Does that mean the ADA requires school districts to enforce "universal masking," as recommended by the Centers for Disease Control and Prevention (CDC)? Maybe, although Yeakel leaves open the possibility that a narrower policy might be enough to comply with the ADA. He notes that Abbott's order "not only prohibits school districts from implementing universal masking in schools in accordance with CDC guidelines, but also from imposing limited mask requirements, such as in one wing of a school building or in one classroom, or by requiring an individual aide to wear a mask while working one-on-one with a student who is at heightened risk of serious illness or death from COVID-19."

Yeakel does not address the question of whether the plaintiffs' COVID-19 fears are reasonable. He mentions this year's "surge" in pediatric COVID-19 cases and "the emergence of the Delta variant of COVID-19, which is more than twice as contagious as previous variants." As of November 4, he notes, "6,503,629 total child COVID-19 cases have been reported in the United States, representing more than 16.7% of the total cases in the United States."

Yeakel does not mention that such cases are typically mild and almost never fatal. As of November 10, according to the CDC's tally, 595 Americans younger than 18 had died from COVID-19 since the beginning of the pandemic, which represents 0.08 percent of all COVID-19 deaths in the United States. By comparison, the CDC estimated that 486 minors died from the seasonal flu in 2019–20. The CDC estimates that the COVID-19 infection fatality rate for this age group is 0.002 percent.

The whole premise of this lawsuit, of course, is that children with certain disabilities face a higher-than-average risk of life-threatening COVID-19 symptoms. But even if their risk of death were 10 or 100 times as high, it would still be very, very small.

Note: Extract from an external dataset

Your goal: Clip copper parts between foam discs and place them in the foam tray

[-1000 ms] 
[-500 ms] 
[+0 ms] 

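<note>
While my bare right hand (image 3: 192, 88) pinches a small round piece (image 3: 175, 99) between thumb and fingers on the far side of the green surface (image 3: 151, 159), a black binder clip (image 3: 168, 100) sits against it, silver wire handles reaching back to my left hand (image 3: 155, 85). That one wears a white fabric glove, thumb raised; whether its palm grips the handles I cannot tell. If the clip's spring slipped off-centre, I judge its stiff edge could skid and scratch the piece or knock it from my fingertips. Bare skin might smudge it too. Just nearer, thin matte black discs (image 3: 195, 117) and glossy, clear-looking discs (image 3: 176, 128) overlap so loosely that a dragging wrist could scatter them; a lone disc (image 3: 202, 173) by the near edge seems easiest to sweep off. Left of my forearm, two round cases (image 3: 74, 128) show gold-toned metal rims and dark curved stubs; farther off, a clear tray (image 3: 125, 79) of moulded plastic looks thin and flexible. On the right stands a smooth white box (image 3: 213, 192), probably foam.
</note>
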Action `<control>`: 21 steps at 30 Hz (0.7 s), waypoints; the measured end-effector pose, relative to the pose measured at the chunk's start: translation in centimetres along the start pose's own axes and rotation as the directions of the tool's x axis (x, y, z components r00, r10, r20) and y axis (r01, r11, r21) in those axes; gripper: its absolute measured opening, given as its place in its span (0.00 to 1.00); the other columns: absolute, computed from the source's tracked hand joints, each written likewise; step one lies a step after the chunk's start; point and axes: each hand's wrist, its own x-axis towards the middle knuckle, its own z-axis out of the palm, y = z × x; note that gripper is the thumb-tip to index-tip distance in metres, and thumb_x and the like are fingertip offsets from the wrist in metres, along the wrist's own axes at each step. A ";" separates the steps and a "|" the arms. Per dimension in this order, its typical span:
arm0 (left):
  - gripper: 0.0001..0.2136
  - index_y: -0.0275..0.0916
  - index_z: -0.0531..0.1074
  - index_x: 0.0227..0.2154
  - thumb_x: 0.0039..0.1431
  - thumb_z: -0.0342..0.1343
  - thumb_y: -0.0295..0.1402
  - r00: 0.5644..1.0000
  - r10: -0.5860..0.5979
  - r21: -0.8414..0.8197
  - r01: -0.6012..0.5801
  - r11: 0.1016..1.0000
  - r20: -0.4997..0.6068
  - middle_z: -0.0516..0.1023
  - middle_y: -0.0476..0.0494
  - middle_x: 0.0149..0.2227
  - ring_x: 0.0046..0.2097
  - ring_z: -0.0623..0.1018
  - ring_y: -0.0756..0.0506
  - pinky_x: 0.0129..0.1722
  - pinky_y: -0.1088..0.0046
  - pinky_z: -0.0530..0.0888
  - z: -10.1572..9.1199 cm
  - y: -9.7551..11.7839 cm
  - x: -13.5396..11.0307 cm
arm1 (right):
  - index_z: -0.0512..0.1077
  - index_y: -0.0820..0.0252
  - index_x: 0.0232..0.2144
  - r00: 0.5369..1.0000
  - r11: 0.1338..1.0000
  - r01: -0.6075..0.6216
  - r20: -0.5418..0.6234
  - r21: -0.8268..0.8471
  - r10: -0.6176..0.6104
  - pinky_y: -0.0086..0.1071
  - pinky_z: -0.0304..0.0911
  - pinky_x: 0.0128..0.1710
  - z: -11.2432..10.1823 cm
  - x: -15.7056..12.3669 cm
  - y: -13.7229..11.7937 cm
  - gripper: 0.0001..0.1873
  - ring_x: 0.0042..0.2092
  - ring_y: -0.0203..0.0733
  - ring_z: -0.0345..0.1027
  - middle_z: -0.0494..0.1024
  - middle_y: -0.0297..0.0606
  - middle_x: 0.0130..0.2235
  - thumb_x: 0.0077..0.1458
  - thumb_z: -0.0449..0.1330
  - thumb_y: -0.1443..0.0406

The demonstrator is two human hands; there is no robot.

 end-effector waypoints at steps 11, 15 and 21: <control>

The availability of vaccines also should figure into this risk assessment. When Yeakel heard this case last month, all but one of the students was younger than 12, meaning they were not yet eligible for vaccination. But on October 29, the Food and Drug Administration approved the Pfizer vaccine for 5-to-11-year-olds. Even if some of the plaintiffs are medically disqualified from vaccination, which provides very effective protection from the worst consequences of COVID-19, vaccination of their fellow students will reduce the risk of in-school transmission.

Yeakel not only did not consider the magnitude of the danger that COVID-19 poses to children; he did not consider whether school mask mandates are a cost-effective response to that danger. "Plaintiffs here have alleged that the use of masks by those around them is a measure that would lower their risk of contracting the virus and thus make it safer for them to return to and remain in an in-person learning environment," he writes. "The evidence here supports that the use of masks may decrease the risk of COVID infection in group settings."

That is not exactly a ringing endorsement of school mask mandates, which are controversial in the United States and eschewed by many other developed countries. The evidence that the benefits of such policies outweigh the substantial burdens they impose is in fact quite limited and equivocal. But if making masks optional leaves school districts open to discrimination claims like these, local officials may be inclined to ignore the paucity of empirical support for that policy and impose mandates they otherwise would reject.

Yeakel frames his decision as one that favors local autonomy and flexibility—just as Education Secretary Miguel Cardona did when he announced that his department was investigating states that ban school mask mandates for possible violations of the ADA and the Rehabilitation Act. But the threat of litigation could mean that local school officials will be free to make their own decisions only if they settle on the policy that Cardona and the CDC favor.